Virus, quando arriverà il picco? Garattini: “Pensiamo a 30-40mila casi”

Foto Claudio Furlan – LaPresse
29 Febbraio 2020 Lodi, Italia
Cronaca
L’Ospedale Maggiore di Lodi al centro dell’emergenza coronavirus che ha colpito la LombardiaPhoto Claudio Furlan – LaPresseFebruary 29, 2020 Lodi, ItalyNewsThe Maggiore Hospital of Lodi at the center of the coronavirus emergency that hit Lombardy region

Il presidente dell’istituto Mario Negri avverte: “Tutto dipenderà da noi, ora dobbiamo ripensare il mondo della salute”.

Silvio Garattini: “Per la settimana prossima ci aspettiamo il picco”. Ma avverte: “Tutto dipenderà da noi”

Credo che nessuno possa fare l’indovino in questa situazione ma, secondo alcune statistiche, per la settimana prossima ci aspettiamo il picco.

A sostenerlo è Silvio Garattini, fondatore dell’Istituto di ricerche farmacologiche Mario Negri, che ritiene “realistico pensare a 30-40mila casi“, anche se si tratta solamente di stime.

Ma, aggiunge, parlando a Radio Capital, in merito all’emergenza coronavirus: “Tutto dipenderà da noi, dalla nostra capacità di evitare il contagio“. Niente di certo, quindi, perché prevedere il picco e il conseguente calo dei casi positivi è molto difficile: “Il problema, secondo alcune statistiche, arriverà verso la fine della settimana, da cui dovrebbe cominciare la diminuzione“. Il solo modo che abbiamo per cercare di fermare la diffusione del Covid-19, che in Italia ha già fatto 1.809 morti, è attenerci “alle disposizioni“, dettate dal governo: “Se tutti avessero stili di vita adeguati e ci fosse un’adeguata prevenzione – continua Garattini – forse saremmo più resistenti. La diffusione di virus e batteri continuerà a esserci, dobbiamo ripensare il mondo della salute“.

Proprio per prevenire la diffusione il virus, sarebbe anche utile, secondo l’esperto, “fare tamponi più mirati, in particolare agli operatori sanitari“, ch sono le persone che rischiano maggiormente il contagio, perché potenzialmente a contatto con i malati di Sars-CoV-2 o sospetti tali. Per quanto riguarda i passi nella ricerca di una cura, che possa aiutare i medici a combattere il coronavirus, Garattini ha spiegato che “si sta studiando anche un farmaco che fu usato per ebola“. In Cina, lo studio è in “fase avanzata” e questo non è l’unica arma che i ricercatori hanno contro il virus. C’è, infatti, “l’anticorpo che stanno studiando in Olanda“. Per tutto, però, “c’è bisogno di tempo, anche per la sperimentazione“.
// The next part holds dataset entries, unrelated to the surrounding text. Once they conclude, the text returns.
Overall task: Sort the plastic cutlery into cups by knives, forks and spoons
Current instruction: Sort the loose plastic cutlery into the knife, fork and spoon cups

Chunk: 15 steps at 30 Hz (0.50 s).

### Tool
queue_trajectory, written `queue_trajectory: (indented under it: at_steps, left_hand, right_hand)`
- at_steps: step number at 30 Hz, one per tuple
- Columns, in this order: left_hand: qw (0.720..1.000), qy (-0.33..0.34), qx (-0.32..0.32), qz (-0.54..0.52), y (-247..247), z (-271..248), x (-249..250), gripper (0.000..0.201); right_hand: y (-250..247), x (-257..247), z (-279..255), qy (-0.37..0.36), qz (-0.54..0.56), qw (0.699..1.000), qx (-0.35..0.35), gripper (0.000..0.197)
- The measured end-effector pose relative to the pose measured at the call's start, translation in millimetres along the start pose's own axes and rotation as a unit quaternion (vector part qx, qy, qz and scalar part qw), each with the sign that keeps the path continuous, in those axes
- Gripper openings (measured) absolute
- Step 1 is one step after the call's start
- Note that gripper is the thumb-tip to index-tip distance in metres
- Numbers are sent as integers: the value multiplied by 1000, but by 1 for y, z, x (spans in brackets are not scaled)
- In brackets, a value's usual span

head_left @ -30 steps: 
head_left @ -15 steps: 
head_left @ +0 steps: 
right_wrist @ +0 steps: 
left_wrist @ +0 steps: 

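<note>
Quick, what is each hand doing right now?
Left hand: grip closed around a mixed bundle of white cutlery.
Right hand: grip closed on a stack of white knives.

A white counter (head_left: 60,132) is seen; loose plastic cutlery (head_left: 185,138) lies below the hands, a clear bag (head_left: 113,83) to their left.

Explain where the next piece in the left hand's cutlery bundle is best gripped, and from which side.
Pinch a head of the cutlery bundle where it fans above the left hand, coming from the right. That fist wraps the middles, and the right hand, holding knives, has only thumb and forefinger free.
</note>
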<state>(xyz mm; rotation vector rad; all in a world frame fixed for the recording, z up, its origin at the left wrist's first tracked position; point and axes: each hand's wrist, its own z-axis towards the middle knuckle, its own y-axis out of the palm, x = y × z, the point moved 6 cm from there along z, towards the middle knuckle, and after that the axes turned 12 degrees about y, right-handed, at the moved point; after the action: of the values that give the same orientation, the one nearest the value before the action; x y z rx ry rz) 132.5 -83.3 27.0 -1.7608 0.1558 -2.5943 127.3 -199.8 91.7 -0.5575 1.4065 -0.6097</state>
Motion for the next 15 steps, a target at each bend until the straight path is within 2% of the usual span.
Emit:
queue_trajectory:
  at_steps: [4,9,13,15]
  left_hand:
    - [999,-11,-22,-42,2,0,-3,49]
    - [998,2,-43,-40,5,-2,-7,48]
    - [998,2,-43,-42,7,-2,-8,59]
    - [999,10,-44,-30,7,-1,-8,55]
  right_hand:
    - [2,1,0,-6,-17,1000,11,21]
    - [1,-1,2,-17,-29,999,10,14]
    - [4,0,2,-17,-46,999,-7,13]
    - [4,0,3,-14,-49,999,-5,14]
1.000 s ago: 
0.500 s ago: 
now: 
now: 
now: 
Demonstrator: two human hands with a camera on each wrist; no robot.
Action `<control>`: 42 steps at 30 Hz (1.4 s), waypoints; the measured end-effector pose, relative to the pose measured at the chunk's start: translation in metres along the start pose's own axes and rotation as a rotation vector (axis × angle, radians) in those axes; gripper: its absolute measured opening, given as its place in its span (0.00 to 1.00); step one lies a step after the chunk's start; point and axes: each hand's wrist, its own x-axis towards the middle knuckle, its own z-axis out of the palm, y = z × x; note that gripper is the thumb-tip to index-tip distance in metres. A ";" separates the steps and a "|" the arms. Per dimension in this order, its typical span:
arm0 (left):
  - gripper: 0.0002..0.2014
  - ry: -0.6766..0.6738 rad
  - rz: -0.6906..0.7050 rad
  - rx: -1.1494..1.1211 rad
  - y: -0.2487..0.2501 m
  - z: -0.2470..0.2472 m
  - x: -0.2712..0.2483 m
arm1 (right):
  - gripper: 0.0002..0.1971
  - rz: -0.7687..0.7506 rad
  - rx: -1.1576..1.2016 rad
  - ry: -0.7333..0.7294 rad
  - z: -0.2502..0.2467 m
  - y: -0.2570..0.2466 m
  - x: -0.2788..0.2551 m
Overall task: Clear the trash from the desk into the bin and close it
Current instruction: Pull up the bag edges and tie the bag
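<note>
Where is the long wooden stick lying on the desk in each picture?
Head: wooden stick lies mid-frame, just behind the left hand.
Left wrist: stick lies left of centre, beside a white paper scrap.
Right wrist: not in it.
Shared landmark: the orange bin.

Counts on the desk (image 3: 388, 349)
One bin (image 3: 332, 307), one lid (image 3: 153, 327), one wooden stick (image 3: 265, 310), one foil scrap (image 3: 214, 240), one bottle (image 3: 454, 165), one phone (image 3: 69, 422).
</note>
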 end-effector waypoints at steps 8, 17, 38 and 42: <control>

Poi c’è anche il farmaco che stanno studiando a Napoli. Sarebbe bene che, siccome ci sono già un po’ di pazienti, i risultati vengano resi noti. Siamo un Paese poco preparato a questo tipo di attività, abbiamo reso la ricerca quasi inesistente, la finanziamo molto meno di qualsiasi altro paese europeo. Dobbiamo pensare anche a questo“. Si tratta di medicinali promettenti, che fanno sperare, ma la loro efficacia è ancora da verificare. Secondo Garattini, infatti, bisogna “ripensare al servizio sanitario nazionale“, che guardi anche alla parte anziana della popolazione: “Abbiamo bisogno di ripensare il mondo della salute“.